| DATA SECTION |
==================================================

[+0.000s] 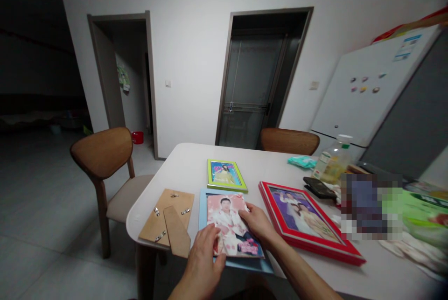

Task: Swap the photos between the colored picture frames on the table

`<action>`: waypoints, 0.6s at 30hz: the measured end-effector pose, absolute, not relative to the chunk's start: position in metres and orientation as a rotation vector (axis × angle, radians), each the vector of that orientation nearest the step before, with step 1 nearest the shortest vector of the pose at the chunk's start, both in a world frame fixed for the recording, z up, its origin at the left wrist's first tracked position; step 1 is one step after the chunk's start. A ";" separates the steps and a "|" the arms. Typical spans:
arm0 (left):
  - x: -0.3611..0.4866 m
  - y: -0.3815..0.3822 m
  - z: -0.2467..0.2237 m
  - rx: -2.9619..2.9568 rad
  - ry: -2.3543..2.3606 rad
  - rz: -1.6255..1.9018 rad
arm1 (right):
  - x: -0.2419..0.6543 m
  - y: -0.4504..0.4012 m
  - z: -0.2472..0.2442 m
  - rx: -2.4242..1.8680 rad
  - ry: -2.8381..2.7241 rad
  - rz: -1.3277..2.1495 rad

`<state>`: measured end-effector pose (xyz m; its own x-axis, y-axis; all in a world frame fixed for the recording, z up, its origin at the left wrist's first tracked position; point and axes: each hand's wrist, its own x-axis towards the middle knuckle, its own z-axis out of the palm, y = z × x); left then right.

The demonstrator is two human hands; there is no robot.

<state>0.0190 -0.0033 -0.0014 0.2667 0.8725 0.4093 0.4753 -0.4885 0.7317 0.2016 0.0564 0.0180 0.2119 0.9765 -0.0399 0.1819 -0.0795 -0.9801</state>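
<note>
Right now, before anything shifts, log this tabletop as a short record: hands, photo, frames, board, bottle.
left hand: left hand at the portrait photo's left edge
right hand: right hand grips its right edge, thumb on top
under photo: light-blue picture frame
left of photo: brown easel-back board, metal clips showing
beyond photo: lime-green picture frame
right of photo: red picture frame
far right: white-capped bottle, yellowish liquid inside
surface: white table
</note>
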 end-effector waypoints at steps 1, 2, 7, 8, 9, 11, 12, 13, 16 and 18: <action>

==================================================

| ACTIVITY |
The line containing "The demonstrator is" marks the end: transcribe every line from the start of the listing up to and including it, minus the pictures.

| RESPONSE AREA |
[+0.000s] 

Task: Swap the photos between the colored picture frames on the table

`<action>`: waypoints, 0.6s at 30hz: the measured end-effector pose, absolute, not relative to the chunk's start: position in metres and orientation as a rotation vector (axis × angle, radians), each the vector of that orientation nearest the step before, with step 1 nearest the shortest vector of the pose at the chunk's start, both in a world frame fixed for the recording, z up, its origin at the left wrist's first tracked position; step 1 is one step after the chunk's start. A ";" separates the steps and a "|" the arms. Typical spans:
arm0 (left):
  - x: -0.3611..0.4866 m
  - y: -0.3815..0.3822 m
  - z: -0.2467..0.2237 m
  - rx: -2.9619..2.9568 rad
  - ry: -2.3543..2.3606 rad
  - rz: -1.6255..1.9018 rad
arm1 (right):
  - x: -0.2419..0.6543 m
  - y: -0.4504..0.4012 m
  - z: -0.2472..0.2442 m
  - rx: -2.4242..1.8680 rad
  - ry: -2.8381..2.7241 rad
  - rz: -1.3277..2.1495 rad

`<state>`: measured end-effector pose (xyz m; its own x-axis, y-axis; all in a world frame fixed for the recording, z up, its origin at the left wrist's first tracked position; point and axes: each hand's wrist, its own x-axis towards the middle knuckle, its own z-axis out of the palm, y = z × x); left then right.

The demonstrator is two human hands; there is no robot.

That concludes the exercise.